They talked of water-front streets, with their calk-riddled plank sidewalks and low-fronted bars; of squalid back wine-rooms, where for a week they would be allowed to bask, sodden, in the smiles of the painted women—then, drugged, beaten, and robbed, would wake up in a filthy alley and hunt up a job in the mills.
It was all in a lifetime, this annual spring debauch. The men accepted it as part of the ordered routine of their lives; accepted it without shame or regret, boasting and laughing unblushingly over past episodes—facing the future gladly and without disgust.
"You mind Jake Sonto's place, where big Myrtle hangs out? They frisked Joe Manning fer sixty bucks last year. I seen 'em do it. What! Me? I was too sleepy to give a cuss—they got mine, too."
And so the talk drifted among them. Revolting details of abysmal man-failings, brutal reminiscences of knock-out drops, robbery, and even murder, furnished the themes for jest and gibe which drew forth roars of laughter.
And none sought to avoid the inevitable; rather, they looked forward to it in brutish anticipation, accepting it as a matter of course.

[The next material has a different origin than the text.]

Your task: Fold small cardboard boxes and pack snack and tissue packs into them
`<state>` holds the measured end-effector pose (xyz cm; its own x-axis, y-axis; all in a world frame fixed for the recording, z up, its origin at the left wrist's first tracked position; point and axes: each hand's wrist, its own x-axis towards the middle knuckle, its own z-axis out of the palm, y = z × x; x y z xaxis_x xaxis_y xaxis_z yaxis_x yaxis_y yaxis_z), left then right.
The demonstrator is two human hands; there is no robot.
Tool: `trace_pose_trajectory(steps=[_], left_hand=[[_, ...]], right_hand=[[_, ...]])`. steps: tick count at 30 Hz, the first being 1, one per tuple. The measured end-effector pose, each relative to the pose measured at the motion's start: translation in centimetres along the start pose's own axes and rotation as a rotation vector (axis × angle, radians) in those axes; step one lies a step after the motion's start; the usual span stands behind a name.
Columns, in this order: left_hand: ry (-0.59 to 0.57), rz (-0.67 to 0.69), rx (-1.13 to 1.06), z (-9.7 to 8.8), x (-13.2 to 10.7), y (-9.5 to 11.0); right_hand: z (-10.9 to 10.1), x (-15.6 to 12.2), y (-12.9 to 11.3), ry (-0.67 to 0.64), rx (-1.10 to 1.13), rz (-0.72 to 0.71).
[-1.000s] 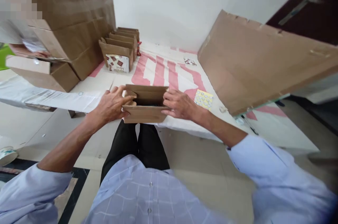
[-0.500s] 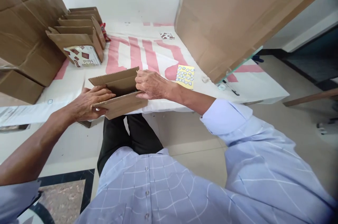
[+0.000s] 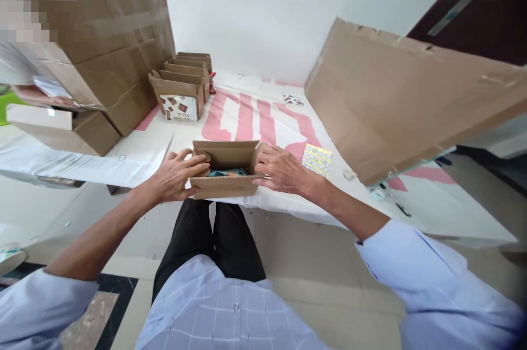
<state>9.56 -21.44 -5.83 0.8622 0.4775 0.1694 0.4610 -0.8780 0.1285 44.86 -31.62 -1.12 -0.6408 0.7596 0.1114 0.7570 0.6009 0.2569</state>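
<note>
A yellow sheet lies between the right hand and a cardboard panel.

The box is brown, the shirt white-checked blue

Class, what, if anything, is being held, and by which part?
An open cardboard box: the left hand grips its left end, the right hand its right.

2 hands (the wearer's), 1 held carton, 1 yellow sheet, 1 dark pen-like stick.
</note>
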Motion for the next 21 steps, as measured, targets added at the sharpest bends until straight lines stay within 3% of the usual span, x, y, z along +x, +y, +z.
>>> trace_pose_trajectory(steps=[5,10,15,19,21], left_hand=[[-0.086,0.054,0.086,-0.8,1.7,1.2],[-0.076,0.019,0.094,-1.3,1.3,2.9],[0.146,-0.058,-0.073,0.2,-1.2,3.0],[0.429,-0.17,-0.338,2.5,-3.2,1.2],[0.47,-0.222,-0.474,3.6,-3.6,0.3]], right_hand=[[-0.8,0.8,-1.2,-0.132,-0.122,-0.034],[-0.7,0.1,-3.3,-0.095,-0.169,-0.047],[-0.4,-1.8,-4.2,-0.031,-0.045,-0.018],[-0.9,-1.7,-3.5,-0.052,0.14,0.037],[-1.3,-0.7,-2.8,-0.109,0.252,0.084]])
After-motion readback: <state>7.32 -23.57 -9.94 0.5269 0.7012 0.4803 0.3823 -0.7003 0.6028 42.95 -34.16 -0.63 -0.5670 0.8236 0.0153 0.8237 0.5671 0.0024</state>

For so had lumber-jacks been drugged, beaten, and robbed since the first pine fell—and so will they continue to be drugged, beaten, and robbed until the last log is jerked, dripping, from the river and the last white board is sawed.
On the night of the 8th of April the cut was complete, and on the morning of the 9th ten million feet of logs towered on the rollways along the river, ready for the breaking up of the ice.
Stromberg had banked the bird's-eye to his own satisfaction, and Moncrossen selected his crew for the drive—white-water men, whose boast it was that they never had walked a foot from the timber to the mills; bateau men, who laughed in the face of death as they swarmed over a jam; key-log men, who scorned dynamite; bend watchers, whose duty it is to stay awake through the long, warm days and prevent the formation of jams as the drive shoots by—each selected with an eye to previous experience and physical fitness.
For, among all occupations of men, log driving stands unique for its hardships of peril, discomfort, and bone-racking toil.
From the breaking out of the rollways until the last log slips smoothly into its place in the boom-raft, no man's life is safe.